To do >> In the material below, find the line with "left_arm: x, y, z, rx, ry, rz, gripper" and the line with "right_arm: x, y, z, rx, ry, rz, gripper", then output those two lines and every line between them, exactly.
========================================
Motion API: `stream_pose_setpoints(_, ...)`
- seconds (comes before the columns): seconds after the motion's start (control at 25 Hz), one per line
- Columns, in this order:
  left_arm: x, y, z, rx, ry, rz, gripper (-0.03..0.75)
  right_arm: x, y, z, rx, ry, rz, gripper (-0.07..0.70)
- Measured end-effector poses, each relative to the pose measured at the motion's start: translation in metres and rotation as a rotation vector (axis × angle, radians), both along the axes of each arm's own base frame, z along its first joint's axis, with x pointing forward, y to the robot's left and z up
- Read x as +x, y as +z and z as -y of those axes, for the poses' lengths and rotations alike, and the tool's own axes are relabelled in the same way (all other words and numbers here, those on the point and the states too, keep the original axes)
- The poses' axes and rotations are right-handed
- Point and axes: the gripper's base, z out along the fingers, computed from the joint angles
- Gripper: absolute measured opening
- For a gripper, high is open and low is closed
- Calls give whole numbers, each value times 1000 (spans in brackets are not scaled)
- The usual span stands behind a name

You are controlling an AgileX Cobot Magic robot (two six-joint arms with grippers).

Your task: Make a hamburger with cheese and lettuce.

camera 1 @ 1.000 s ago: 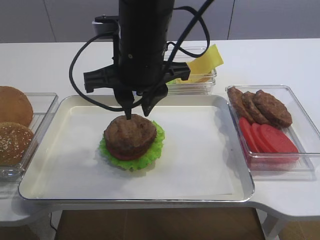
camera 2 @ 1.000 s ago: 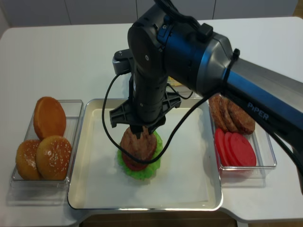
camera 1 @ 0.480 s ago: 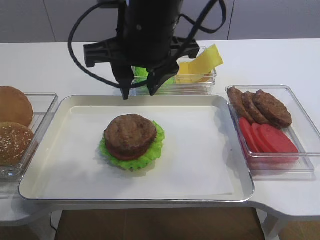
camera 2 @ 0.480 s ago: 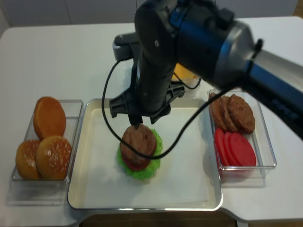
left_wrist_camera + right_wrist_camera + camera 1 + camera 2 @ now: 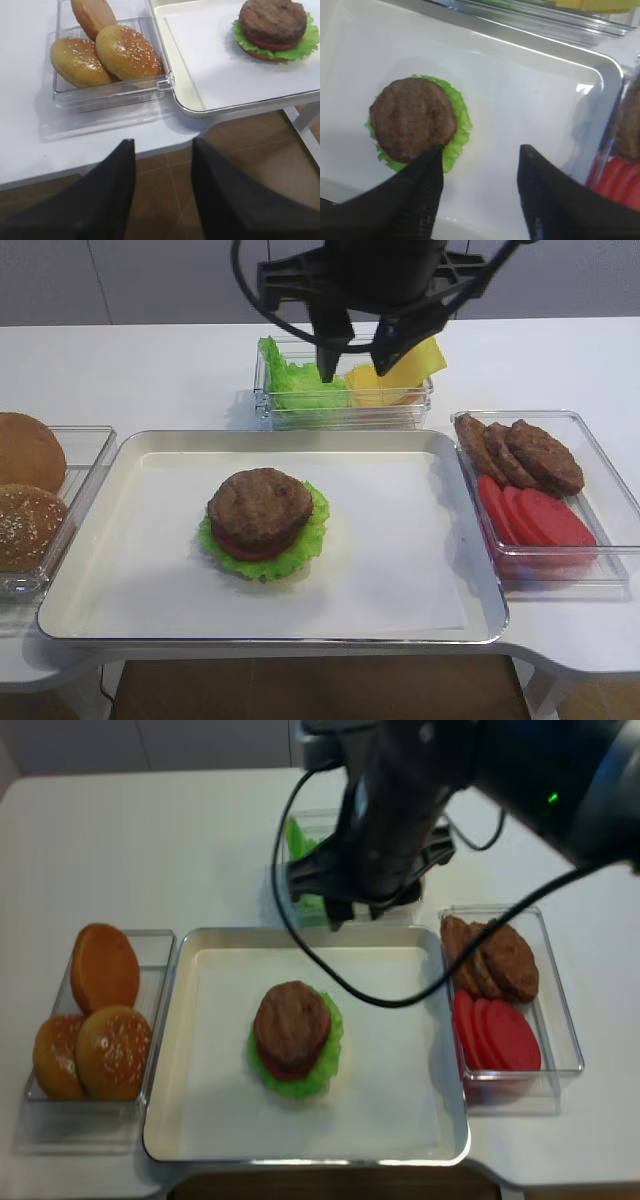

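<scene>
**Right gripper hangs empty above the back bin, stack on the tray**

The hamburger (image 5: 262, 523) sits on the white liner of the metal tray (image 5: 470, 612), a little left of the middle: a ruffled green leaf at the bottom, a red slice over it and a dark brown patty on top. Nothing touches it.

The right gripper (image 5: 353, 353) hangs above the clear bin (image 5: 345, 417) behind the tray, its 2 fingers spread apart with nothing between them. That bin holds the lettuce (image 5: 295, 377) on its left side and the cheese (image 5: 408, 367) on its right, the yellow slices leaning over the rim.

To the right, a clear container (image 5: 560, 565) holds brown patties (image 5: 522, 452) at the back and red slices (image 5: 530, 516) in front. To the left, buns (image 5: 107, 52) fill another clear box.

The left gripper (image 5: 161, 185) hovers beyond the table's front edge, over the floor, released and holding nothing.
</scene>
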Motion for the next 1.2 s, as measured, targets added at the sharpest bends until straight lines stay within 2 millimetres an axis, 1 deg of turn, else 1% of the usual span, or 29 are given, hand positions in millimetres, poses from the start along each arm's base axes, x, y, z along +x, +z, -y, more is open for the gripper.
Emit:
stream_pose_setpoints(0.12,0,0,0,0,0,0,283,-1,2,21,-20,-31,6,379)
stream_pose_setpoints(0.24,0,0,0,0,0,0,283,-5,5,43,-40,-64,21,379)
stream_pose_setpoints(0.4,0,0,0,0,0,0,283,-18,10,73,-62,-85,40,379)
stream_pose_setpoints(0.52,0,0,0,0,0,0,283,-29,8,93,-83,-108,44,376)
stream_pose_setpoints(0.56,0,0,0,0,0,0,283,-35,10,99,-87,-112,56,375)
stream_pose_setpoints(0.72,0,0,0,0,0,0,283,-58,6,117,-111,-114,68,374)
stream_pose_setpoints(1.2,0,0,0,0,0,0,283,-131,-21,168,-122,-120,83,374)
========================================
Response area >>
  left_arm: x, y, z, rx, ry, rz, gripper (-0.03..0.75)
  right_arm: x, y, z, rx, ry, rz, gripper (-0.07..0.70)

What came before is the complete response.